Word Prompt: Chandelier
Plot Generator—Phrase Catch: Fishing for compliments.
Something True
Chandelier
Last Spring
A simple text could make a person's heart speed up. It happened to Bella at her locker after school, right in front of Alice and Jessica as they waited for the rest of their group.
I need to see you.
She glanced at her friends, deep in a conversation of weekend plans even though it was only Wednesday.
When?
Rosalie and Lauren showed up before the next chime. Bella drifted behind the girls as they exited the building, sneaking a glance at her phone.
Come over.
He didn't simply want to see her, he needed to see her. Now.
They never spent time together three days in a row; they were too careful for that.
In the woods, nearing her neighborhood, she contemplated going home to change her clothes, but she didn't want to waste any time getting to his house. He needed to see her. She needed to see him. She turned down his street instead of the one leading to hers.

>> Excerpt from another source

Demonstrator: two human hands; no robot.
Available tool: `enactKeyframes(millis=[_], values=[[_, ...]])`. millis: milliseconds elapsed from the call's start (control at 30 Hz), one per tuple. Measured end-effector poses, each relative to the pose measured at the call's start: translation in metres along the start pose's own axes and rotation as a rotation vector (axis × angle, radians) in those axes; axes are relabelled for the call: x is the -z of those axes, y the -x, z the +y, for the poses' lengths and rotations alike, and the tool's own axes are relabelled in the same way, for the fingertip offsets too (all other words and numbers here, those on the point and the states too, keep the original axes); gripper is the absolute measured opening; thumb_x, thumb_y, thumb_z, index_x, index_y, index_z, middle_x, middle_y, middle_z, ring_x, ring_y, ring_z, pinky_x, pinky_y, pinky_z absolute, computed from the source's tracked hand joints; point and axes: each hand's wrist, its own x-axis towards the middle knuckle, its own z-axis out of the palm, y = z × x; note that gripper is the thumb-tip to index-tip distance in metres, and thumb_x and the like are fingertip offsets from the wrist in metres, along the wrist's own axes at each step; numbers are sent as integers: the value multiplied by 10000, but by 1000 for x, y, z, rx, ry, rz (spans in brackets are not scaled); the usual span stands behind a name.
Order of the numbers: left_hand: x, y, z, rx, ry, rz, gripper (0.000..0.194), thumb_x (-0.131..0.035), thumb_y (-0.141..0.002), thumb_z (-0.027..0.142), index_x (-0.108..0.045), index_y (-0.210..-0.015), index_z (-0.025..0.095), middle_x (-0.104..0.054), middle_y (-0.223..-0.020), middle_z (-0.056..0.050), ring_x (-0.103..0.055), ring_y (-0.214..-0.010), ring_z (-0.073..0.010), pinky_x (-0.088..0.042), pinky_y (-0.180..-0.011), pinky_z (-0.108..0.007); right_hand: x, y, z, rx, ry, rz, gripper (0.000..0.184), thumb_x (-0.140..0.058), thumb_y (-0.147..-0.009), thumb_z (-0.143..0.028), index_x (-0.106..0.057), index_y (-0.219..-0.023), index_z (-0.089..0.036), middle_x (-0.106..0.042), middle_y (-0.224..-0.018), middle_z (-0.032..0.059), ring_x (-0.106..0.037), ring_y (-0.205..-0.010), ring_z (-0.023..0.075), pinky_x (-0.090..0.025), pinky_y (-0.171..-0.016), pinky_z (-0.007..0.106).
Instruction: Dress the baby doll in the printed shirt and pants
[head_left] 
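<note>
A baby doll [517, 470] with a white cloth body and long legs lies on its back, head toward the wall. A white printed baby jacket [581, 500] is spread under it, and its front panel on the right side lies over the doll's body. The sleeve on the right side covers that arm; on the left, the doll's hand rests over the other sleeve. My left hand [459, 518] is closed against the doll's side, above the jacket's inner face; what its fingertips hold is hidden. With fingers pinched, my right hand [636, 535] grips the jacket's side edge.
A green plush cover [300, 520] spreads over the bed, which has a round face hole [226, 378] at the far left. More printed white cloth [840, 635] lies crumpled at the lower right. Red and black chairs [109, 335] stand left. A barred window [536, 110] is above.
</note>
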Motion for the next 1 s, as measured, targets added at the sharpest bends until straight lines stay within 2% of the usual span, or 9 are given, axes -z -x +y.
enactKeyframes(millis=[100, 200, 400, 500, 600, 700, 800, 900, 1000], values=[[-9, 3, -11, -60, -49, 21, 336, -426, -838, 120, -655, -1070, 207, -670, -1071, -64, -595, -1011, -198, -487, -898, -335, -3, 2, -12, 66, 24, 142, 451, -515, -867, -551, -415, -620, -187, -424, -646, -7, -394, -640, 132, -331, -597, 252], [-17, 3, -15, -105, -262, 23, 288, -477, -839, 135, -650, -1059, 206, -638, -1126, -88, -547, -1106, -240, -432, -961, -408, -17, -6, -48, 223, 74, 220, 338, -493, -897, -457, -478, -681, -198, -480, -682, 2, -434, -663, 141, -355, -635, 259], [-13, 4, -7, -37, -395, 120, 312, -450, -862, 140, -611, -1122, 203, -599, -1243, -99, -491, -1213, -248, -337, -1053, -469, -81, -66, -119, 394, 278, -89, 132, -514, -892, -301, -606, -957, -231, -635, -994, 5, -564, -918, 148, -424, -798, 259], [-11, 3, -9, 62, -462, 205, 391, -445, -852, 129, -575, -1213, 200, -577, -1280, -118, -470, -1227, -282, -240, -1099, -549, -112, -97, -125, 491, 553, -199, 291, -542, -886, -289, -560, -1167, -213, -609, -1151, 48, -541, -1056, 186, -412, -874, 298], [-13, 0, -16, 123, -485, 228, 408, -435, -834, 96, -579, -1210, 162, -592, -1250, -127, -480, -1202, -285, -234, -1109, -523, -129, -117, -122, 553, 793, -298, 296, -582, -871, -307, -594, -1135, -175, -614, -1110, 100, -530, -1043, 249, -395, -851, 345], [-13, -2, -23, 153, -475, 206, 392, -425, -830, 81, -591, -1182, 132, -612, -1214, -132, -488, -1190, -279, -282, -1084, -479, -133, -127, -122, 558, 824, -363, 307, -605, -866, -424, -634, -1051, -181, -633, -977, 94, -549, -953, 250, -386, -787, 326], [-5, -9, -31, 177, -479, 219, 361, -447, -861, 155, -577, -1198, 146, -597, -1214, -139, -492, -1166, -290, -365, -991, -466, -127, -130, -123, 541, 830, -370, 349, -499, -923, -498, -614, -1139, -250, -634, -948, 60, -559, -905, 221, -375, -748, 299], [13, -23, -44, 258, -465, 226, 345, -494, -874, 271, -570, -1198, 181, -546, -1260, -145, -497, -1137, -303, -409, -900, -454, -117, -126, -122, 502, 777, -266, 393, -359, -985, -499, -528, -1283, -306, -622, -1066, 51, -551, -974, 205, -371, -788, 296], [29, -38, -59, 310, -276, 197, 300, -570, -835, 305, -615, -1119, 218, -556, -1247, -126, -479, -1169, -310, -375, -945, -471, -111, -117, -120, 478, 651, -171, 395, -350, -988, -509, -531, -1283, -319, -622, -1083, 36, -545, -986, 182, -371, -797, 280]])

She recalled what Rose's brother had told her that humiliating day he'd caught her buying condoms. "Make him earn it," he'd said.
Well, Riley had earned it, she thought. Soon, any day, maybe that very night, she would be ready for him to take her to his bed. She would ask him to.
At first everything was the same. He opened the door before she knocked, he took her backpack from her shoulders, took off her coat, but then he didn't kiss her. The look on his face was cold, similar to the look that came over him the instant after she'd asked him about love.
He was wearing a shirt and tie, his hair combed neatly, his face as clean-shaven as he could get it.
"Who did you tell about us?"
"Nobody."
"People are talking."
Her body stiffened. "That - that's what they do at school. They talk. Remember what you told me about the teachers you used to smoke weed with, how there was talk but nobody really believed it except for the ones doing it? It's the same."
He shook his head. "Bella. Not near the same. I'm hearing it. Faculty is hearing it."
She balled the edge of her dress into her fist. "What should we do?"
"We're against the wall. We have to cool it."
"What - what do you mean, but..." She hadn't meant for her voice to waver so much, hadn't meant to sound so weak, so unsure, so childlike.
"We have to stop what we're doing. For now."
"Okay, but - um..." Her eyes started to tear up. There were a million things to say, no words to say them. They never even got a chance to go out to dinner together. She blinked her tears away—no crying in front of him, no looking more like a child to him.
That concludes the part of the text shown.